According to legend, Jernhatten was formed when a troll named Arn threw a stone at a troll on the island of Hjelm. In retaliation, the troll threw a stone back at Arn which missed its target, but was so large that Arn died of fright. He fell, dead, where he had been when he threw the stone. His body thus formed the ridge along the coast of the area, with his helmet creating Jernhatten. The hill and the nearby island of Hjelm may in fact be named for the resemblance of their domed shapes to war helmets. It is also speculated that the name of Jernhatten instead refers to the hard rock of the hill that has withstood erosion from the sea.

The coastal hill Jernhatten is located in the driest part of Denmark and receives more sunshine. This gives a microclimate that favors vegetation with similarities to what can be seen in South-Eastern Europe. At the wind exposed top of the hill there is stunted beech tree growth with anemone, ivy, and wild apple trees. The northern and eastern part of the hill merges into a common, maintained through grazing, with primrose blossom in spring.
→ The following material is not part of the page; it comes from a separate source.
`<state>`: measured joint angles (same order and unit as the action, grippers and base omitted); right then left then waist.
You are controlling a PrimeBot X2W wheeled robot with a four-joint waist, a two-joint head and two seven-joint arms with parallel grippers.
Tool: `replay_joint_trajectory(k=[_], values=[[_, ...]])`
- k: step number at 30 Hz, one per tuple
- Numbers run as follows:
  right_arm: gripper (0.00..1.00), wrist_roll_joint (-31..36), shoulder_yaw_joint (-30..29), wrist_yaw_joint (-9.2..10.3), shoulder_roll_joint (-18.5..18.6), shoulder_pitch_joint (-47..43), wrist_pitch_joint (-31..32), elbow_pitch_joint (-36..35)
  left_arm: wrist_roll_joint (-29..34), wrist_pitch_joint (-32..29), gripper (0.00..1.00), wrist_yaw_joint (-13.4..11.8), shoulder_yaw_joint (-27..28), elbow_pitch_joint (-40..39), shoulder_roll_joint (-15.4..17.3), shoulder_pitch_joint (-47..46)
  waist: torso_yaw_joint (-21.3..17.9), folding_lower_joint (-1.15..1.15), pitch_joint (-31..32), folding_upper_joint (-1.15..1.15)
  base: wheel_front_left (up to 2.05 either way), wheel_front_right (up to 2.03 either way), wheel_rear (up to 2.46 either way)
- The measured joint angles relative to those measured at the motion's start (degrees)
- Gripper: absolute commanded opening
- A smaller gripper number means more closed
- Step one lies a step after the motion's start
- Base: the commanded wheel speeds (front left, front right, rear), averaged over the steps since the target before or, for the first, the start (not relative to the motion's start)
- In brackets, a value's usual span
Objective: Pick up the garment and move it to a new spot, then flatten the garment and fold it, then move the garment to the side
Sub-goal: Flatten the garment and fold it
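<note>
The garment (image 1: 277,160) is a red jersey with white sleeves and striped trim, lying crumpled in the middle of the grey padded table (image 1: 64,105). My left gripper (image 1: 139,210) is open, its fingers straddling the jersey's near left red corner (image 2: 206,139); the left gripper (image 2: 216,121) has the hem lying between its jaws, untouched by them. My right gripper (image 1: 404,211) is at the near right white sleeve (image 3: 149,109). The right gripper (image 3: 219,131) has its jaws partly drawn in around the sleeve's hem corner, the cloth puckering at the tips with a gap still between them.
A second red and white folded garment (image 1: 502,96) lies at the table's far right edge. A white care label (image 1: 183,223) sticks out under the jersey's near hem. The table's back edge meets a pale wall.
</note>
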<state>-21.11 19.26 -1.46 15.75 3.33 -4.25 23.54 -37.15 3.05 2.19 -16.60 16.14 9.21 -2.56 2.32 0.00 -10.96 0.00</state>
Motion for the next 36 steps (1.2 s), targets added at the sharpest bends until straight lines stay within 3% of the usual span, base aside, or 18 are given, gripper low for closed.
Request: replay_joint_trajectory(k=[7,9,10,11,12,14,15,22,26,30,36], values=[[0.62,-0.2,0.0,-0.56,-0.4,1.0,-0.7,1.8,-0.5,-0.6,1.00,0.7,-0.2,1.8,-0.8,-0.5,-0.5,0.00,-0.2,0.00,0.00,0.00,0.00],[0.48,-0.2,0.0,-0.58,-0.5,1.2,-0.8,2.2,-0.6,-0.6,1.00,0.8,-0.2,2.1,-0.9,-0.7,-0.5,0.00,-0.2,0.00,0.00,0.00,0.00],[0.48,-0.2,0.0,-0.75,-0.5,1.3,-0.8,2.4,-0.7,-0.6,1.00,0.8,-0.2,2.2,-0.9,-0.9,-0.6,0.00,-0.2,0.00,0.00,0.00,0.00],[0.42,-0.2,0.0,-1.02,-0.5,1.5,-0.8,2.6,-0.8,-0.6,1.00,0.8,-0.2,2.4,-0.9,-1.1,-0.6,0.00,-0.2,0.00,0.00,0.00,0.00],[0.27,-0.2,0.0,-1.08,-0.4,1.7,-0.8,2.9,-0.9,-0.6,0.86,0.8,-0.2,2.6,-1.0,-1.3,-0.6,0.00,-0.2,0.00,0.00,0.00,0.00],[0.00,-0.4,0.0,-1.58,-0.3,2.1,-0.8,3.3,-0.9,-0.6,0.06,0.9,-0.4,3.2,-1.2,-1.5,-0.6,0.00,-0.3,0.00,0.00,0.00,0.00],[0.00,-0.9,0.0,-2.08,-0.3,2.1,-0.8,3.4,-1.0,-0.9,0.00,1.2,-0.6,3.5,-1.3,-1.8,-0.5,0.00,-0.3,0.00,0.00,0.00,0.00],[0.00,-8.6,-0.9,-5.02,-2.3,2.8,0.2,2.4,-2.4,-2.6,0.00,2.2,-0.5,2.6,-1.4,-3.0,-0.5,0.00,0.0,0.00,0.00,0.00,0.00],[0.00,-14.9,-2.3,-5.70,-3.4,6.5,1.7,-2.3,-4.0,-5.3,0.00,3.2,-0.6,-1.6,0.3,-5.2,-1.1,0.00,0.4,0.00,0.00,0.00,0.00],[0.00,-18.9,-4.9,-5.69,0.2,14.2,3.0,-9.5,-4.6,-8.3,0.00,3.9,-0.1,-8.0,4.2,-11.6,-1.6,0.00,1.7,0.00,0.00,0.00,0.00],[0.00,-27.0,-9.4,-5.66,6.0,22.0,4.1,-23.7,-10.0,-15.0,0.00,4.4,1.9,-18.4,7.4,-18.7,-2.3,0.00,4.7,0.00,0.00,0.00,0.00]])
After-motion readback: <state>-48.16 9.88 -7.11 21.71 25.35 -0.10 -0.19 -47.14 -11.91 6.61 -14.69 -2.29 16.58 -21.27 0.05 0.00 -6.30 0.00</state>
At the foot of the hill lies an elevated beach plain resulting from land uplift due to release of pressure when the heavy ice sheet covering large parts of Denmark melted away 10,000 years ago at the end of the last ice-age.

The coast down from Jernhatten is known among anglers and divers, due to a varied sea bed with kelp and stones, giving favorable conditions for fish life. The nearby rock reef is also popular among scuba divers. In the same area, there are also remnants from the English Wars.

== Hiking ==
From a small car park to the top of the hill there is a 300 meter footpath leading to the main viewpoint. The area is not overrun. A longer walk is over the top of the hill down along the coast to the coastal hills of Rugaard Forest, which can be seen from the viewpoint, going back the same way. This 8 kilometer round trip passes empty coastline and wooded hills with wellsprings running into the sea, and trees falling out over the stony beach and into the sea.

On this stretch there is also a hill with angled beech trees, growing on unstable ball clay, that is slipping into the sea. The tidal difference in the area is normally negligible in the order of one foot, so one does not have to worry about being cut of, even though the beach down from Rugaard Forest is narrow to pass at some places. From Jernhatten and north the coastline is varied and empty up to the coastal town Grenaa and Grenaa Beach 20 kilometers further up the coast of Djursland. This stretch partly joins an international hiking and bicycle trail, the North Sea Trail, which starts in Sweden and ends Spain.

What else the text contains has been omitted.